• YOUR INSTRUCTIONS:
Please work out how many lines in the material contain "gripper" and give only that figure.
*** EXERCISE DATA ***
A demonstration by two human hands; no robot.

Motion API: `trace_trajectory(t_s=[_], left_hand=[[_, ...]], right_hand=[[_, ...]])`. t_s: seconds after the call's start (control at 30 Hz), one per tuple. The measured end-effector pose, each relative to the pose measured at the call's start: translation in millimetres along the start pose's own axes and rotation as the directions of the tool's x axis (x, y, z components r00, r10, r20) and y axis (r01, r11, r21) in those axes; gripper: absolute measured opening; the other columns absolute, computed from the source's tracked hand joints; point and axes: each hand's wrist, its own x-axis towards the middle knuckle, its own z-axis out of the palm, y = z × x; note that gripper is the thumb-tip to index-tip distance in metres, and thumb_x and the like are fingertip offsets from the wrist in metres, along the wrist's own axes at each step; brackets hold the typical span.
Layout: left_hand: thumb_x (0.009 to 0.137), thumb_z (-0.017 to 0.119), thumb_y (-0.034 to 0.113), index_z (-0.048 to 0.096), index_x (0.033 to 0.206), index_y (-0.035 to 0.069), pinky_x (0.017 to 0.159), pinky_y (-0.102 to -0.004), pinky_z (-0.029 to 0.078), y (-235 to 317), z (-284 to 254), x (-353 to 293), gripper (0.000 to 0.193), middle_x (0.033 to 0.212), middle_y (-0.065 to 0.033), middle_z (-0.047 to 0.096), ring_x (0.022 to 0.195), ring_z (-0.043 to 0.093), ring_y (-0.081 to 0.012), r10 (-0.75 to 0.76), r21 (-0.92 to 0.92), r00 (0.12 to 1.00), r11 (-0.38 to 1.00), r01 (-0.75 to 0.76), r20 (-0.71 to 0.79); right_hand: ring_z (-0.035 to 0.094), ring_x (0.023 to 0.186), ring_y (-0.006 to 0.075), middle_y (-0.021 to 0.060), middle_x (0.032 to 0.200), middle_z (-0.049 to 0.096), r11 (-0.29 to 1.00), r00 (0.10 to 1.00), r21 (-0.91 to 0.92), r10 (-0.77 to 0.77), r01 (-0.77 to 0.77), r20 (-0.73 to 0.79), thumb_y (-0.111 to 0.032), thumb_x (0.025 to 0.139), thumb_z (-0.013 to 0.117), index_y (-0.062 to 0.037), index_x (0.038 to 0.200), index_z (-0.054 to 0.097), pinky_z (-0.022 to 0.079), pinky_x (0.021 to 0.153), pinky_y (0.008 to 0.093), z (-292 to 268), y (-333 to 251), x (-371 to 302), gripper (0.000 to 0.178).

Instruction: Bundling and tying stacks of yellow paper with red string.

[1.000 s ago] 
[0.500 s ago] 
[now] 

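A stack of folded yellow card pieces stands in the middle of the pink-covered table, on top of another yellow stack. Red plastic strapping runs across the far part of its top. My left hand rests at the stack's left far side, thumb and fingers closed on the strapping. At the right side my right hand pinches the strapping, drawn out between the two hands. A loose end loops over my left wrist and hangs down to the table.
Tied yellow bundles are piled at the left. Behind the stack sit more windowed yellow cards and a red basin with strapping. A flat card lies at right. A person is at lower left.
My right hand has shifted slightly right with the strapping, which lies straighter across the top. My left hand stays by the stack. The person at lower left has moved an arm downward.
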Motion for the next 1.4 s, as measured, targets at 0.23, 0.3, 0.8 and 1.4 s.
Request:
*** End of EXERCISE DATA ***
• WRITTEN ANSWER:
2